Your instructions: Type out every line below exactly as it reads.
=====
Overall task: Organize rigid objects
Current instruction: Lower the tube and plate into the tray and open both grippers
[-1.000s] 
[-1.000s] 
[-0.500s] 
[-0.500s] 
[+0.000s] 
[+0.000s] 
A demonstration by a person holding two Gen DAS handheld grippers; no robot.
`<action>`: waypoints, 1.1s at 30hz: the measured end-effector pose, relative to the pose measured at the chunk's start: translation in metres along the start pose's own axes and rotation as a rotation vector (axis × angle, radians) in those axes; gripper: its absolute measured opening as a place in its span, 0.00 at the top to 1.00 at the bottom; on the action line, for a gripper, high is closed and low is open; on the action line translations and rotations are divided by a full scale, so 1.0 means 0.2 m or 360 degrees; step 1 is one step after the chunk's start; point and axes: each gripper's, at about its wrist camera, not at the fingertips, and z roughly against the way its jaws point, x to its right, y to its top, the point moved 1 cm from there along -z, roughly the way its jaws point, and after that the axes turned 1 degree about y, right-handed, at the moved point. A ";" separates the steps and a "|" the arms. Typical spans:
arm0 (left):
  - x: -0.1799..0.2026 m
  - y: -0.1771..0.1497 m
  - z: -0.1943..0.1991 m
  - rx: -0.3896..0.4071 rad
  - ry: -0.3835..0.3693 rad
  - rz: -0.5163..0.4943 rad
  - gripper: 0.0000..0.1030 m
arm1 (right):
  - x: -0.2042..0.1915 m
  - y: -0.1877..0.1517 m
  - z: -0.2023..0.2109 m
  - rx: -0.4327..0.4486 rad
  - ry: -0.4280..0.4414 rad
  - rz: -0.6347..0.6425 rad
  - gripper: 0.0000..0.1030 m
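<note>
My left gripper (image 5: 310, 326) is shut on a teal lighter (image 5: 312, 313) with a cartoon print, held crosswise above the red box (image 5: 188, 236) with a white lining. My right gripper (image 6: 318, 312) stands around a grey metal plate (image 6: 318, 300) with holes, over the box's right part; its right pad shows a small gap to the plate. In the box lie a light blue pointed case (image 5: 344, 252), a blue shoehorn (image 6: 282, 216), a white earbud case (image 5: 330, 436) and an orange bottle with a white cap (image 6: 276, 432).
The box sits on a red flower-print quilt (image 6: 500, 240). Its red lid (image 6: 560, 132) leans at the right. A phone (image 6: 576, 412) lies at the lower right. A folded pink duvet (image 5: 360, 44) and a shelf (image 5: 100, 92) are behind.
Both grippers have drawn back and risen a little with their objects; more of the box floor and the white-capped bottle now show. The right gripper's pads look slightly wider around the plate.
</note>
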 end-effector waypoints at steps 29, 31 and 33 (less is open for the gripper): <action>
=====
Answer to this task:
Overall task: Organize rigid objects
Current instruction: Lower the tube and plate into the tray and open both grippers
[-1.000s] 
[-1.000s] 
[-0.500s] 
[-0.500s] 
[+0.000s] 
[+0.000s] 
A demonstration by a person holding two Gen DAS handheld grippers; no robot.
`<action>`: waypoints, 1.1s at 30hz: the measured end-effector pose, relative to the pose measured at the chunk's start: translation in metres along the start pose's own axes and rotation as a rotation vector (axis × angle, radians) in those axes; gripper: its absolute measured opening as a place in its span, 0.00 at the top to 1.00 at the bottom; on the action line, for a gripper, high is closed and low is open; on the action line translations and rotations are divided by a full scale, so 1.0 means 0.2 m or 360 degrees; step 1 is one step after the chunk's start; point and axes: each gripper's, at about its wrist camera, not at the fingertips, and z roughly against the way its jaws point, x to its right, y to its top, the point moved 1 cm from there along -z, roughly the way its jaws point, and after that the axes turned 1 degree about y, right-handed, at the moved point. A ";" separates the steps and a "|" the arms. Typical spans:
arm0 (left):
  - x: -0.1799..0.2026 m
  - y: -0.1771..0.1497 m
  - z: -0.1943..0.1991 m
  - rx: -0.3896..0.4071 rad
  - ry: -0.3835..0.3693 rad
  - rz: -0.5163..0.4943 rad
  - gripper: 0.0000..0.1030 m
arm1 (right):
  - x: -0.2042..0.1915 m
  - y: -0.1877..0.1517 m
  - z: -0.2023..0.2109 m
  - rx: -0.4327..0.4486 rad
  - ry: -0.4280..0.4414 rad
  - rz: -0.6347..0.6425 rad
  - gripper: 0.0000..0.1030 m
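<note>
My left gripper (image 5: 310, 326) is shut on a teal lighter (image 5: 312, 313) with a cartoon print, held crosswise above the red box (image 5: 188, 236) with a white lining. My right gripper (image 6: 318, 312) stands around a grey metal plate (image 6: 318, 300) with holes, over the box's right part; its right pad shows a small gap to the plate. In the box lie a light blue pointed case (image 5: 344, 252), a blue shoehorn (image 6: 282, 216), a white earbud case (image 5: 330, 436) and an orange bottle with a white cap (image 6: 276, 432).
The box sits on a red flower-print quilt (image 6: 500, 240). Its red lid (image 6: 560, 132) leans at the right. A phone (image 6: 576, 412) lies at the lower right. A folded pink duvet (image 5: 360, 44) and a shelf (image 5: 100, 92) are behind.
Both grippers have drawn back and risen a little with their objects; more of the box floor and the white-capped bottle now show. The right gripper's pads look slightly wider around the plate.
</note>
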 end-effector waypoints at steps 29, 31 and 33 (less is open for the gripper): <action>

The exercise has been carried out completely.